**TASK BRIEF:**
Extract only the first line of the listing and every line after it up to and including the one with "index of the". Omit the pictures.

*** SUPPLIED ENTRIES ***

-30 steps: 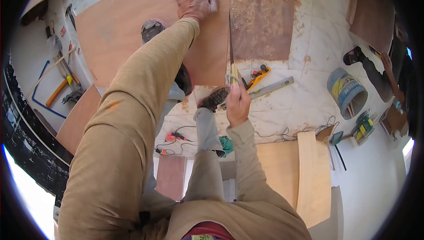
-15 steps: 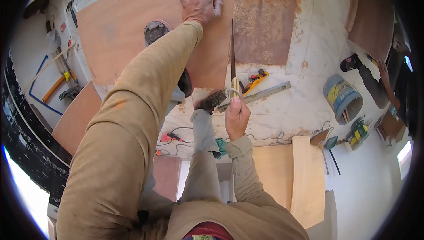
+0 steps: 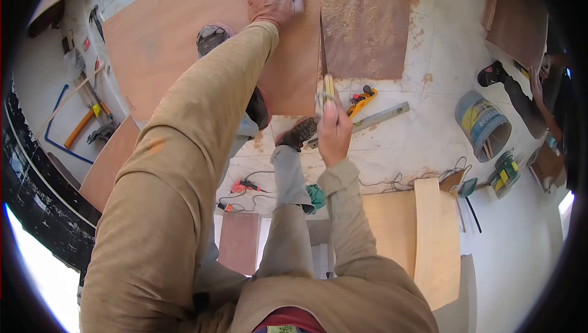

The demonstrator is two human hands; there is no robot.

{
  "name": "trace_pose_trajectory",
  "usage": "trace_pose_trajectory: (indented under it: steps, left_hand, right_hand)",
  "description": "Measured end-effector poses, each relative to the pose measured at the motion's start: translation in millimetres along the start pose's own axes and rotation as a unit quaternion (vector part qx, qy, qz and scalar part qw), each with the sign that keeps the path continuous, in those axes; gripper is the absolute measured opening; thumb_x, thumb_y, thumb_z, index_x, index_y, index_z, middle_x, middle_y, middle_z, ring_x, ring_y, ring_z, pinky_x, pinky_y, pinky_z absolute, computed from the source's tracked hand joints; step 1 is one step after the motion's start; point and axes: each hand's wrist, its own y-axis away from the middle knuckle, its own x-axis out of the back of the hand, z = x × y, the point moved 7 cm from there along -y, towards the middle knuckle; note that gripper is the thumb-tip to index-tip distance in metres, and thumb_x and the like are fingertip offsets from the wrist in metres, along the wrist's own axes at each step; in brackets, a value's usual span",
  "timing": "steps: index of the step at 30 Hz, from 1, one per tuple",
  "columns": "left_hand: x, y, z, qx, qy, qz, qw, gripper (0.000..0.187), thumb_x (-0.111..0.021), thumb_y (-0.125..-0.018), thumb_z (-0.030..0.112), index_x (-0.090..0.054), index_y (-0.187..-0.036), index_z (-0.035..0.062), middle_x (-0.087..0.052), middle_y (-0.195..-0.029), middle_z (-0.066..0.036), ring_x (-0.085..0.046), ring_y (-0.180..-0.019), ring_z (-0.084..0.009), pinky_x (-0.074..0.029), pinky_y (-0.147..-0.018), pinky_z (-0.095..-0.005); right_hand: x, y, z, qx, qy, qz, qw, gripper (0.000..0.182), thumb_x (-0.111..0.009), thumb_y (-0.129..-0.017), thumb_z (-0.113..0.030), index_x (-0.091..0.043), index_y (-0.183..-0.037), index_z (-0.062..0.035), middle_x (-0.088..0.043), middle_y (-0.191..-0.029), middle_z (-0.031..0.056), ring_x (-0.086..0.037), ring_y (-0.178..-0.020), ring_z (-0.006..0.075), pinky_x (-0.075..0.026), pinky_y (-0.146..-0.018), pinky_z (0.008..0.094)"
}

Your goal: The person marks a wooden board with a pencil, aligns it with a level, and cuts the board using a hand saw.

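My left hand (image 3: pixel 269 1) lies flat with its fingers spread on a large reddish-brown wooden board (image 3: pixel 165 45). In my right hand (image 3: pixel 335 132) is the pale handle of a handsaw (image 3: pixel 324 51), whose dark narrow blade runs along the board's right edge. One of my shoes (image 3: pixel 214 41) rests on the board. Just right of the saw handle, on the tiled floor, are a yellow-orange hand plane (image 3: pixel 362 100) and a grey spirit level (image 3: pixel 383 115).
Sawdust covers a brown sheet (image 3: pixel 367 39) beyond the saw. At right stand a bucket (image 3: pixel 482 126) and a co-worker's leg and hands (image 3: pixel 536 88). A hammer (image 3: pixel 78 128) and blue hacksaw frame (image 3: pixel 54 134) lie left. Cables and light boards (image 3: pixel 436 241) are near my legs.
My right hand and the saw handle have moved forward, away from my body, along the board's edge. My left hand stays flat on the board. The view has shifted slightly.
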Motion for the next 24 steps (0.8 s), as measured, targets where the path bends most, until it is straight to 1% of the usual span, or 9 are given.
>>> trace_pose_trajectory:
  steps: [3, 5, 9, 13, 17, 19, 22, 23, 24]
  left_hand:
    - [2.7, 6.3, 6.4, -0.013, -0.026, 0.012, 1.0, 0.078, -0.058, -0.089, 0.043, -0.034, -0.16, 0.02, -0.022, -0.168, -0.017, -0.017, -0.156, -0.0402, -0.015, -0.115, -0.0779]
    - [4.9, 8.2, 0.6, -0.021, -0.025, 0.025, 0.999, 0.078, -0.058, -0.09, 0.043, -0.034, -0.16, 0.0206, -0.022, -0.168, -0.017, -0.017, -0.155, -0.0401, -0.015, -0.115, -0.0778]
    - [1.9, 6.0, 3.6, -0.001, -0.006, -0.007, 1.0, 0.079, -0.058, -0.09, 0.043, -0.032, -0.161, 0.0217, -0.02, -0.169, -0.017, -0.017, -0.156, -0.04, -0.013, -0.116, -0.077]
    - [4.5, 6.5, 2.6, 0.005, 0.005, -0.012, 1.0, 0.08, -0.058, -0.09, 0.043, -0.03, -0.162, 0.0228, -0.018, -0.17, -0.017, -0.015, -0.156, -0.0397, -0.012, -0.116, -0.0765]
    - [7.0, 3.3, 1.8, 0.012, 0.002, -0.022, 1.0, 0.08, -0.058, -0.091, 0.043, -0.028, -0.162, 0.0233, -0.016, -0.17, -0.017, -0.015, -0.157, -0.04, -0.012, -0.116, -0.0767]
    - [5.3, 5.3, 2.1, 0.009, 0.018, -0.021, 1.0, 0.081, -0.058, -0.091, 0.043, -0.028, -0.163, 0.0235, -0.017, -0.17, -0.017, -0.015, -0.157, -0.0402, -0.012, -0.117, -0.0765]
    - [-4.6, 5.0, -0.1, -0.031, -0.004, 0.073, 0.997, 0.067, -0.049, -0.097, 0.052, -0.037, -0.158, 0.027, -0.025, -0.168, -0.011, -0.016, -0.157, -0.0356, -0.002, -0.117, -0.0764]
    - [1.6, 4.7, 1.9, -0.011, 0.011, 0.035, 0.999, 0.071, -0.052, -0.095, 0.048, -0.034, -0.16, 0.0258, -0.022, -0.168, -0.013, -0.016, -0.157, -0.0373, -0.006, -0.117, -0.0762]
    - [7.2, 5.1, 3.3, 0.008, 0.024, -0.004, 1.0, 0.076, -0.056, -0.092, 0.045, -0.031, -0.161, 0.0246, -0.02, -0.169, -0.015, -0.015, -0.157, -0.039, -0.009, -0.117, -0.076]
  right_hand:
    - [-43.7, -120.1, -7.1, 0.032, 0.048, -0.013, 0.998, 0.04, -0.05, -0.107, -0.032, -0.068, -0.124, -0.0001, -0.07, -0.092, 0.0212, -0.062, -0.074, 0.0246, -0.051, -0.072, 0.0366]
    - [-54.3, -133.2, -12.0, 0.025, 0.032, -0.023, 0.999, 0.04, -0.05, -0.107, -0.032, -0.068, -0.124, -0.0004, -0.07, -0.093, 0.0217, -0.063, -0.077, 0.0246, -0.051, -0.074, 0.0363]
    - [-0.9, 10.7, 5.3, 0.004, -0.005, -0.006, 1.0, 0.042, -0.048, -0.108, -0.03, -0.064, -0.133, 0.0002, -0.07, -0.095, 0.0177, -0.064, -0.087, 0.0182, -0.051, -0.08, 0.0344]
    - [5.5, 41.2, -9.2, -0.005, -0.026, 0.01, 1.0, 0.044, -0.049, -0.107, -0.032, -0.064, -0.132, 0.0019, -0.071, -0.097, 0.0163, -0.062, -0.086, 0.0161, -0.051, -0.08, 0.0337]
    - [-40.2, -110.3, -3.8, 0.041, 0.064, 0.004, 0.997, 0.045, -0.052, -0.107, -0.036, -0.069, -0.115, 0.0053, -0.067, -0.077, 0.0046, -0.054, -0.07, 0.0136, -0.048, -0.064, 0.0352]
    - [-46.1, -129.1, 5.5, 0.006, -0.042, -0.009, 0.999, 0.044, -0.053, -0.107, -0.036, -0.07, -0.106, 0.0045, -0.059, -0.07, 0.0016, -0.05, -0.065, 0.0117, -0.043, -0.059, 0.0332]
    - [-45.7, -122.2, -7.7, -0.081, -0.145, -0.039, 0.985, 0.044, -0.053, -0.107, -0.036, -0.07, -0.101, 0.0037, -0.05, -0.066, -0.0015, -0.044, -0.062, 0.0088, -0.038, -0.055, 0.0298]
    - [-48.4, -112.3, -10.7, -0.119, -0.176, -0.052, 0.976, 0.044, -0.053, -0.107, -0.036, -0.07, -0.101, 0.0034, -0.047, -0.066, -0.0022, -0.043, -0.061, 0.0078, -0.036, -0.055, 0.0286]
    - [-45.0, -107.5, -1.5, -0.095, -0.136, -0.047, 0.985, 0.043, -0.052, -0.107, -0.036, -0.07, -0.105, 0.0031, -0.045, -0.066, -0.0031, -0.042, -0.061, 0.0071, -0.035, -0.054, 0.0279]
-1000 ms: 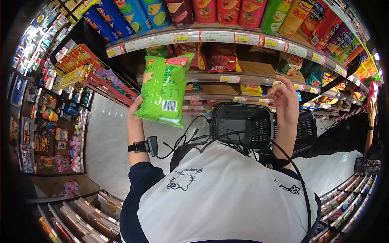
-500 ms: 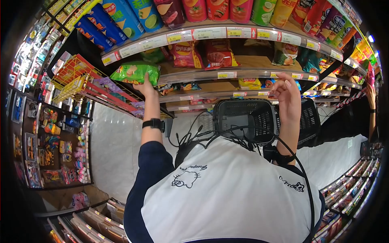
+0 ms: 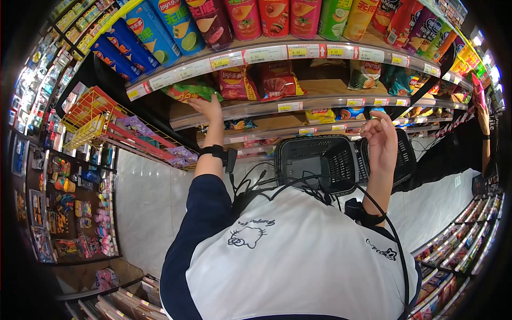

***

**RESPONSE BELOW:**
-30 steps: 
-15 steps: 
+0 steps: 

The demonstrator is two human hands; there is no robot.

{
  "name": "trace_pose_trajectory",
  "usage": "trace_pose_trajectory: (indented under it: steps, left_hand, right_hand)",
  "description": "Measured end-effector poses, each relative to the pose measured at the motion's start: translation in millimetres along the start pose's own axes and rotation as a unit quaternion (vector part qx, qy, qz and scalar part qw), each with the sign that keeps the path continuous, in those axes; gripper is the absolute measured opening; thumb_x, thumb_y, thumb_z, index_x, index_y, index_z, middle_x, middle_y, middle_z, ring_x, ring_y, ring_z, pinky_x, pinky_y, pinky_z absolute, computed from the source's tracked hand joints; step 1 is one step after the motion's start; point and axes: each hand's wrist, its own y-axis away from the middle knuckle, its own x-axis out of the back of the hand, z = x × y, the point moved 7 cm from there along -y, towards the middle knuckle; note that gripper is the thumb-tip to index-tip distance in metres, and thumb_x and the like are fingertip offsets from the wrist in metres, along the wrist's own axes at each step; in brackets, a value's usual span",
  "timing": "steps: index of the step at 30 Hz, from 1, one per tuple",

An answer has been given, and the exercise is complete.